Le groupe documentaire de la Société des réalisateurs de films (SRF) déplore, dans une tribune publiée dans Libération aujourd’hui, la disparition à la télévision du documentaire au profit des reportages, le formatage des contenus et la perte du regard singulier apporté par d’authentiques auteurs-réalisateurs.
Le genre documentaire, il faut bien le reconnaître, est l’un des parents pauvres de la télévision, en dépit de quelques programmes encore survivants. « En dehors de quelques cinéastes reconnus et de rares niches télévisuelles de résistance, notre désir de création n’est plus respecté, dénonce les documentaristes de la SRF dans la tribune publiée par Libération. Nous n’avons plus la latitude d’expérimenter ni de travailler sur un temps long comme l’exigent les repérages, le tournage et le montage de nos films, alors qu’un film s’écrit à chacune de ces étapes. Nous n’avons plus la possibilité de réaliser des œuvres libres et singulières.
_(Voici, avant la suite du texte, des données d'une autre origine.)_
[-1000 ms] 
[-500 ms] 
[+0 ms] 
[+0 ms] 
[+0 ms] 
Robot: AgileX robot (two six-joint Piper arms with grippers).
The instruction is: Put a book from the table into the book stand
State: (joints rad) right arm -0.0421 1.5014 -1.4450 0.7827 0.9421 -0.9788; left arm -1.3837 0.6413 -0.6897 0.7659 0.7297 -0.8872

Nous n’arrivons plus à exercer correctement notre métier. »
Cette tribune initiée par le groupe documentaire de la Société des réalisateurs de films (SRF) est signée par près de cinq cents professionnels du cinéma parmi lesquels Julie Bertuccelli, Simone Bitton, Lucie Borleteau, Jean-Stéphane Bron, Dominique Cabrera, Jean-Louis Comolli, Catherine Corsini, les frères Dardenne, François Farellacci, Emmanuel Gras, Patricio Guzmán, Wiliam Karel, Sébastien Lifshitz, Gérard Mordillat, Valérie Osouf, Rithy Panh, Nicolas Philibert, Jérôme Prieur, Abderrahmane Sissako, Claire Simon, Eyal Sivan, Yolande Zauberman…
La singularité du regard, de la subjectivité, qui ne réduit pas ce qui est filmé au simple « sujet » – au sens journalistique, et non métaphysique, du terme –, est plus que nécessaire aujourd’hui, selon les réalisateurs signataires. « À l’heure où le débat public est polarisé, où la joute verbale et le buzz l’emportent sur l’analyse, nous pensons que le cinéma documentaire a toute sa place à la télévision. » Ils justifient leur propos par l’engouement indéniable que suscite le documentaire sur les plates-formes – reste néanmoins à savoir si un attrait sur tel média est automatiquement reproductible sur un autre.
Les signataires demandent « la réactivation d’un label » propre au film documentaire de création, comme celui mis en place en 1987, « permettant de le distinguer de l’enquête, du magazine et du reportage, assorti d’engagements de préachats, de coproductions, d’achats et de diffusion sur les chaînes de télévision publiques ». Et de conclure par la traditionnelle demande de rendez-vous, auprès des chaînes de télévision publique et des instances professionnelles, telles que le CSA et le CNC.